_Collected data:_
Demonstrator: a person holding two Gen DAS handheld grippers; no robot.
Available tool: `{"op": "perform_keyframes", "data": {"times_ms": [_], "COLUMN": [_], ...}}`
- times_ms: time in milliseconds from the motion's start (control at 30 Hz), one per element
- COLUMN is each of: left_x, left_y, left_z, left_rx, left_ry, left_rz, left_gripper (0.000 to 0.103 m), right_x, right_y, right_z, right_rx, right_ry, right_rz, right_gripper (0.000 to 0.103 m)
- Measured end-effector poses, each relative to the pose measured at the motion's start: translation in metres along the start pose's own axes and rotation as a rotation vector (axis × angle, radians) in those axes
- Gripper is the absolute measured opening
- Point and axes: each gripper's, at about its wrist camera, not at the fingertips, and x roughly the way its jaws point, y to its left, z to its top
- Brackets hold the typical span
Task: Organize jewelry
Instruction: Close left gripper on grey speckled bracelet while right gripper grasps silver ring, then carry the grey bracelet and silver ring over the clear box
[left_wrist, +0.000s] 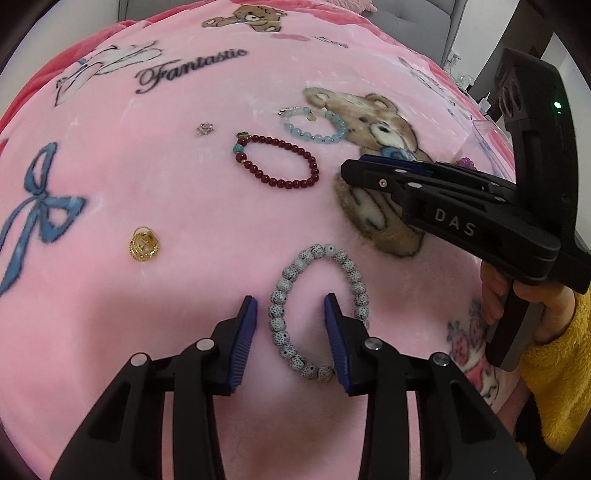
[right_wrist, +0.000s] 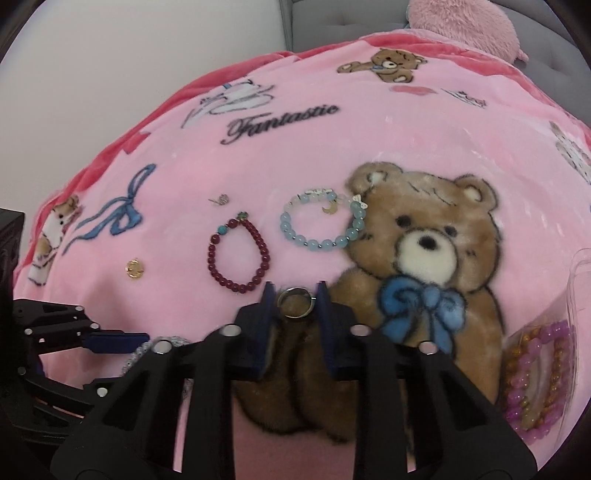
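A white speckled bead bracelet lies on the pink blanket. My left gripper is open and straddles the bracelet's left strand; its pads do not touch the beads. In the right wrist view a silver ring sits on the printed bear's paw, and my right gripper is shut on it, one pad against each side. From the left wrist view the right gripper appears side-on, low over the bear print, held by a hand in a yellow sleeve.
A dark red bead bracelet, a light blue bead bracelet, a gold piece and a small silver earring lie loose on the blanket. A clear box at the right holds purple and amber bracelets.
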Motion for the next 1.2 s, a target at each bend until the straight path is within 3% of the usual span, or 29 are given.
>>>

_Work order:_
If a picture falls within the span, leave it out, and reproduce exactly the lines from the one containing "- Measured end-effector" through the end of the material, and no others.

_Task answer:_
- Measured end-effector poses, each relative to the pose measured at the motion's start: translation in metres along the start pose's own axes and rotation as a rotation vector (axis × angle, radians) in those axes
- Gripper is the absolute measured opening
- Point and axes: each gripper's, at about its wrist camera, not at the fingertips, and x roughly the way its jaws point, y to its left, z to its top
- Brackets hold the typical span
Task: Organize jewelry
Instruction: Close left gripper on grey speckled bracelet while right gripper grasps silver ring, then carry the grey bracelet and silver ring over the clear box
[left_wrist, +0.000s] 
[right_wrist, +0.000s] 
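A white speckled bead bracelet lies on the pink blanket. My left gripper is open and straddles the bracelet's left strand; its pads do not touch the beads. In the right wrist view a silver ring sits on the printed bear's paw, and my right gripper is shut on it, one pad against each side. From the left wrist view the right gripper appears side-on, low over the bear print, held by a hand in a yellow sleeve.
A dark red bead bracelet, a light blue bead bracelet, a gold piece and a small silver earring lie loose on the blanket. A clear box at the right holds purple and amber bracelets.
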Motion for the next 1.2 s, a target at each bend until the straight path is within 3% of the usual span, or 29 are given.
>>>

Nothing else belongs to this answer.